I recently tweeted a link to an article on leadership by Jeff Haden at the Inc.com website. He makes points well worth remembering, so I thought I’d mention it again.

Good reading … in the meantime, I think I’ll finish my taxes. It’s Tax Day!

December 21, 2013

Keeping Your Cool

You know how work can be sometimes, whether it’s your own business or whether you work for someone else. Once in awhile you just have it up to here. And because you figure it doesn’t happen often, you’re entitled to blow off steam in some loud or nasty way to try to make a point.
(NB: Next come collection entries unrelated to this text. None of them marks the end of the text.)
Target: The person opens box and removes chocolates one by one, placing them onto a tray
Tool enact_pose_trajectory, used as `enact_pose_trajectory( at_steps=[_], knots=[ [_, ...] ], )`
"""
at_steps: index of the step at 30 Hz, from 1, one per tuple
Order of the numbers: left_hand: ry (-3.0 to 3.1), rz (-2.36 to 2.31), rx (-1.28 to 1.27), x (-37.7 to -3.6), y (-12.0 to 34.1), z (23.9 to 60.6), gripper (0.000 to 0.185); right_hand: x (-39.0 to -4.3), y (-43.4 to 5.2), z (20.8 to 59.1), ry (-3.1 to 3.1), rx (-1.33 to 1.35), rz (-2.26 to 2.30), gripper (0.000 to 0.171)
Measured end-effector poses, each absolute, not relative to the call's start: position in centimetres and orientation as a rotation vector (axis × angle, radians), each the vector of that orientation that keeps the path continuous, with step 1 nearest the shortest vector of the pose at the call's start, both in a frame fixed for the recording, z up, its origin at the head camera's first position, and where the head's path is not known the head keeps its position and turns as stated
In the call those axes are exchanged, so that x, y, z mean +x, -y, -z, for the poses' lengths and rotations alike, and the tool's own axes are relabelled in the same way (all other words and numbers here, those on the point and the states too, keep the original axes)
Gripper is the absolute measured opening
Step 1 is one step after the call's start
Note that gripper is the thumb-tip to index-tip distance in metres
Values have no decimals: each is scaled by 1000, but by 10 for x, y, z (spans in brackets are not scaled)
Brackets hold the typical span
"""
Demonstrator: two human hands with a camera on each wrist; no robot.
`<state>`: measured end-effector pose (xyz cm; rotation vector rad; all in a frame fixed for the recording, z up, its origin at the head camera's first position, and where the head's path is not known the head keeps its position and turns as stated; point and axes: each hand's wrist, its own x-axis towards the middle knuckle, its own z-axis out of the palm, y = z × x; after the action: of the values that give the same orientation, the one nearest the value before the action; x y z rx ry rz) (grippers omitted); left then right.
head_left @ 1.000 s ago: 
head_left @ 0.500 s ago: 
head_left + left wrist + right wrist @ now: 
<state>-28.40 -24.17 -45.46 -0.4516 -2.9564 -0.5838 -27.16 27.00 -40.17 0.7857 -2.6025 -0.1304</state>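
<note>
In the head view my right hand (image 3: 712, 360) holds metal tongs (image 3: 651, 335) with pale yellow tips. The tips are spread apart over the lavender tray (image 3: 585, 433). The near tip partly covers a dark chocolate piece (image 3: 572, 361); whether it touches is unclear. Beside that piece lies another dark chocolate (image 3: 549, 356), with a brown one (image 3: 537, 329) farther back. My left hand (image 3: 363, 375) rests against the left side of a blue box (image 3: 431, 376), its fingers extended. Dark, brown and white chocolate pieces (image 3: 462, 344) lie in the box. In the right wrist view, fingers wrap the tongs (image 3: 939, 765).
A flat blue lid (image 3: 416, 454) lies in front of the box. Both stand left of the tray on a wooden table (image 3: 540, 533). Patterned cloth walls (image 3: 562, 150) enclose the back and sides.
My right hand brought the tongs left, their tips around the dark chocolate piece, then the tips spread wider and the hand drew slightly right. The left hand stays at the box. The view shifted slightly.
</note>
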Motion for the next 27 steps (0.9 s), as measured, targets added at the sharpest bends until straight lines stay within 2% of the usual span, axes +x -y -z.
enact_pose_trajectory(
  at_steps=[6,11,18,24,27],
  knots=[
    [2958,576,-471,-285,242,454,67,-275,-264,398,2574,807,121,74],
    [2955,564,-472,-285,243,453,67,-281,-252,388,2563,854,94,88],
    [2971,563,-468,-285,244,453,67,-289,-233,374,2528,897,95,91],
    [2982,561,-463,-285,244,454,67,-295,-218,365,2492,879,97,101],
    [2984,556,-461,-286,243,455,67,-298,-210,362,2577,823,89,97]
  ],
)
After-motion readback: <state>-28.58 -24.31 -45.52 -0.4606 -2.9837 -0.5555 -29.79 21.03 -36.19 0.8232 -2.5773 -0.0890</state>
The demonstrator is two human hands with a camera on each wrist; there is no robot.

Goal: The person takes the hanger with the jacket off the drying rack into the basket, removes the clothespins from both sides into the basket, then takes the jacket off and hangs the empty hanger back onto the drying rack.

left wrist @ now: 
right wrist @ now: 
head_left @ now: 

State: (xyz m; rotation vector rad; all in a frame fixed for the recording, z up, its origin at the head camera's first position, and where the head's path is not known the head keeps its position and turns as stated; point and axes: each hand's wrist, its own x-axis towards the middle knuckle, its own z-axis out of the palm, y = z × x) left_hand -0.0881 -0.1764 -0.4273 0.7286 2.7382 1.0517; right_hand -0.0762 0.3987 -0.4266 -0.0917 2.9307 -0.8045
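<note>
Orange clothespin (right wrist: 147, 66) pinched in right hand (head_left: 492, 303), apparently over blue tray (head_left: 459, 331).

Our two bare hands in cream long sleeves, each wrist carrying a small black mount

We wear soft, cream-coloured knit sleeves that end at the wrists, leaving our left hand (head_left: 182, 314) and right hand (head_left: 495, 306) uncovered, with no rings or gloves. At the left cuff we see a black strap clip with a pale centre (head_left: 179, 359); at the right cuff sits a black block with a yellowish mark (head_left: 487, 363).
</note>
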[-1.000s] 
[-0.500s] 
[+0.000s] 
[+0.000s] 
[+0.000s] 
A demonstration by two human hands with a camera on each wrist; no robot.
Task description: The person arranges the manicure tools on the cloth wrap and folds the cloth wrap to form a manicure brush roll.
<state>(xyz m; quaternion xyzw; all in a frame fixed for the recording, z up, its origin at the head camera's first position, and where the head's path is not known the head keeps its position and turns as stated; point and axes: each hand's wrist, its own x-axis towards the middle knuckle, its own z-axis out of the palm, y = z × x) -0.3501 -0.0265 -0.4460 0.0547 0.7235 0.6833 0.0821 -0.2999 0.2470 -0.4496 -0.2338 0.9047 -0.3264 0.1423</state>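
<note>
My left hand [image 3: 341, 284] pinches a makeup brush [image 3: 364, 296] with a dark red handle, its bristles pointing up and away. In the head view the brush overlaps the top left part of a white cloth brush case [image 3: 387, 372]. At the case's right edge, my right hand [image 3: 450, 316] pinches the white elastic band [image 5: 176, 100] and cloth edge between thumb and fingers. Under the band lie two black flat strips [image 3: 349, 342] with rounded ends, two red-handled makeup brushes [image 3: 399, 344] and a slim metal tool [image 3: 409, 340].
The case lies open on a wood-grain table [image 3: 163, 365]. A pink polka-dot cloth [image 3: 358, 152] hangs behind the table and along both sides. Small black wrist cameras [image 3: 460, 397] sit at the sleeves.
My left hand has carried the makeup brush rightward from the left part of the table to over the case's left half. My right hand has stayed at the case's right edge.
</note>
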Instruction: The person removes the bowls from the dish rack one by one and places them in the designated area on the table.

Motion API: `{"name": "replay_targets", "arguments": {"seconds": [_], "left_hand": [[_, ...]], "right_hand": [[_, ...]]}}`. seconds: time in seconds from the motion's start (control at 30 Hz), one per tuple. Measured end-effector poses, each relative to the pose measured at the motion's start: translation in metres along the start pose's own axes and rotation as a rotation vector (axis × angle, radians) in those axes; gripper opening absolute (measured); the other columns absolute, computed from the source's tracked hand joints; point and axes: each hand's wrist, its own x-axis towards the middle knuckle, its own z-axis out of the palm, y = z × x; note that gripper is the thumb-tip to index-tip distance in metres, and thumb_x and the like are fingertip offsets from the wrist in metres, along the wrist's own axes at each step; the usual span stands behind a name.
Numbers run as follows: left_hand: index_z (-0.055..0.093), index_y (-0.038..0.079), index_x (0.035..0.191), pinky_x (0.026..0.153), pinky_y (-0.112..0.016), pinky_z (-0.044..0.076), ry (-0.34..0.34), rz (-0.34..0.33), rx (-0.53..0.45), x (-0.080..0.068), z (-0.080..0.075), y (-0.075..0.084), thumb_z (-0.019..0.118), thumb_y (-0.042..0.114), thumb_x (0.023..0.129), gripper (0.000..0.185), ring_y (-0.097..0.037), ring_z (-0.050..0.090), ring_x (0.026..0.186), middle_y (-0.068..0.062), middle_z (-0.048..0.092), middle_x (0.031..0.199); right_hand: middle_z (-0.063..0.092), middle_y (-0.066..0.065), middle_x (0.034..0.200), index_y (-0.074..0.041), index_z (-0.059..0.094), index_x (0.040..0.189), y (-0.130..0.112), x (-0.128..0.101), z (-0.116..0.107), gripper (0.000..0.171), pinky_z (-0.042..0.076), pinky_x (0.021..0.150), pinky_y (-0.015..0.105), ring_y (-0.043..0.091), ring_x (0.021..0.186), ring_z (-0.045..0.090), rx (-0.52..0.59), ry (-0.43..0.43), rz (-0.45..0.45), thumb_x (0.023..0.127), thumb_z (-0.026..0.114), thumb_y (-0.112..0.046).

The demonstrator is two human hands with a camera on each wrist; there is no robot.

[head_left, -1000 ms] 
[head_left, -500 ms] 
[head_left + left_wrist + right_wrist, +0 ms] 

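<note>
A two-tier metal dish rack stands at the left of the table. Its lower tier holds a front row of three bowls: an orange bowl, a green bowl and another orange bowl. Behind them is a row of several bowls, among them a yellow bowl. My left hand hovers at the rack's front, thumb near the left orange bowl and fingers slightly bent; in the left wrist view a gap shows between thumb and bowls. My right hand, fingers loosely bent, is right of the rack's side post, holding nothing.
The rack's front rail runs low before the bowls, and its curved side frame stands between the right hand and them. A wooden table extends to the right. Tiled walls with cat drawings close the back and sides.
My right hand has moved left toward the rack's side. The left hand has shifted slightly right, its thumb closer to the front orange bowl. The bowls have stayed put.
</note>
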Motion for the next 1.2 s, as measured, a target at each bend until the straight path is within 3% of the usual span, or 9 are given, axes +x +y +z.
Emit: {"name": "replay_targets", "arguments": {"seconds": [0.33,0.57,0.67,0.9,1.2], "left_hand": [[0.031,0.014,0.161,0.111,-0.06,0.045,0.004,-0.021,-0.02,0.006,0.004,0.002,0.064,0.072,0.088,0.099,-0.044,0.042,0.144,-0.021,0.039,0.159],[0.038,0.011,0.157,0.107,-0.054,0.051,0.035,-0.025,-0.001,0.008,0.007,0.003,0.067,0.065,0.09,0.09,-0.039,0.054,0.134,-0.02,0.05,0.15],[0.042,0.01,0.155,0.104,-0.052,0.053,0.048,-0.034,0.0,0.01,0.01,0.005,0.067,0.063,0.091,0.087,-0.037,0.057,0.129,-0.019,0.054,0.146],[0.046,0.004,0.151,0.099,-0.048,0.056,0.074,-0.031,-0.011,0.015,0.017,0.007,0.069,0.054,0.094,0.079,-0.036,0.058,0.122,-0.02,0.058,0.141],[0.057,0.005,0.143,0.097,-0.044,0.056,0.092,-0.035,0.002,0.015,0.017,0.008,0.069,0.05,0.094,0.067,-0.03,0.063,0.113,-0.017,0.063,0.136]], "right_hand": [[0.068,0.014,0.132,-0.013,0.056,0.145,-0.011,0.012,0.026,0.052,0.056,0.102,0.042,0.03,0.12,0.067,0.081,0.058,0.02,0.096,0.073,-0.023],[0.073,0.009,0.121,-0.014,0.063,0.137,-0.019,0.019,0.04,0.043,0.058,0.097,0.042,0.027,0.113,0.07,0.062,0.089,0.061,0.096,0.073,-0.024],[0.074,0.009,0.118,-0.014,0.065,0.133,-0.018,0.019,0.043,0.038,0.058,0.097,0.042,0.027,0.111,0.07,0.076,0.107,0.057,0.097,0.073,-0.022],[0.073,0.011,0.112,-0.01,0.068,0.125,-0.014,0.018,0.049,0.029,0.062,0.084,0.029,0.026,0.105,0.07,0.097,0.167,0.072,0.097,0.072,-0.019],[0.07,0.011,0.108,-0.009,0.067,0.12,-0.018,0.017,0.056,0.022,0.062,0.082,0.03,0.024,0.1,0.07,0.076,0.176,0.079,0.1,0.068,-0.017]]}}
Or maybe you didn’t even have a point to make.

I have to admit, early in my career while I was still learning, I lost my cool once or twice in a professional setting. Hey, I was young. Subconsciously, I probably thought I’d create more impact by losing my cool. By the second time I did it, I started to realize that the reverse was probably more true. And that’s why I remember those instances after all these years, because I didn’t want to do that again.

Don’t do it. Don’t lose your cool. Even if someone loses their cool with you first. If you lose your cool, you put yourself on a level from which you have to raise yourself afterward. People who lose their cool, contrary to their beliefs, do not get respect. They do get attention, at least temporarily, but they don’t get respect. That’s why you sometimes hear people say, after another person blows up suddenly, that they “lost a lot of respect” for that person.

Be cool! And have a great holiday season…

October 7, 2013

The FORE Leadership Cycle

In my second book, Let It Fly! Defy the Laws of Business Gravity and Keep Your Company Soaring, I introduced the FORE cycle of leadership. FORE is an acronym which stands for focus-offload-review-encourage. I’ll let you read the book and learn the details of each stage of the 4-stage cycle, but in this post, I want to point out that FORE is a complete cycle. You can’t just do some of the 4 stages, you have to do all of them. Here’s what happens if you leave out a stage while doing the others.

If you leave out the “F” or focus, you might still offload, review, and encourage your team, but they’re all over the place because you supplied no focus. Lots of unfocused work just passes the time.

If you leave out the “O” or offload, you never trust your team enough to offload the responsibility to them. Then you become a micro-manager, even though you review and encourage, because all you’re doing is reviewing and encouraging them on exactly what you told them to do.

If you leave out the “R” or review, you’ve focused your team, offloaded responsibility to them, and encourage them, but never check on whether they’re executing properly. Things that break could be broken for awhile until you finally discover them. Plus, if you’ve been encouraging them all along, they might be reluctant to bring you bad news.

And finally, if you leave out the “E” or encourage, you have a good team that’s focused, takes responsibility, fulfills your reviews of them, but never gets thanked or encouraged about what they do. That could become a thankless job for many of the team members.

See how focus-offload-review-encourage, or FORE, is a complete cycle of stages? Those of you with leadership responsibilities, please take note.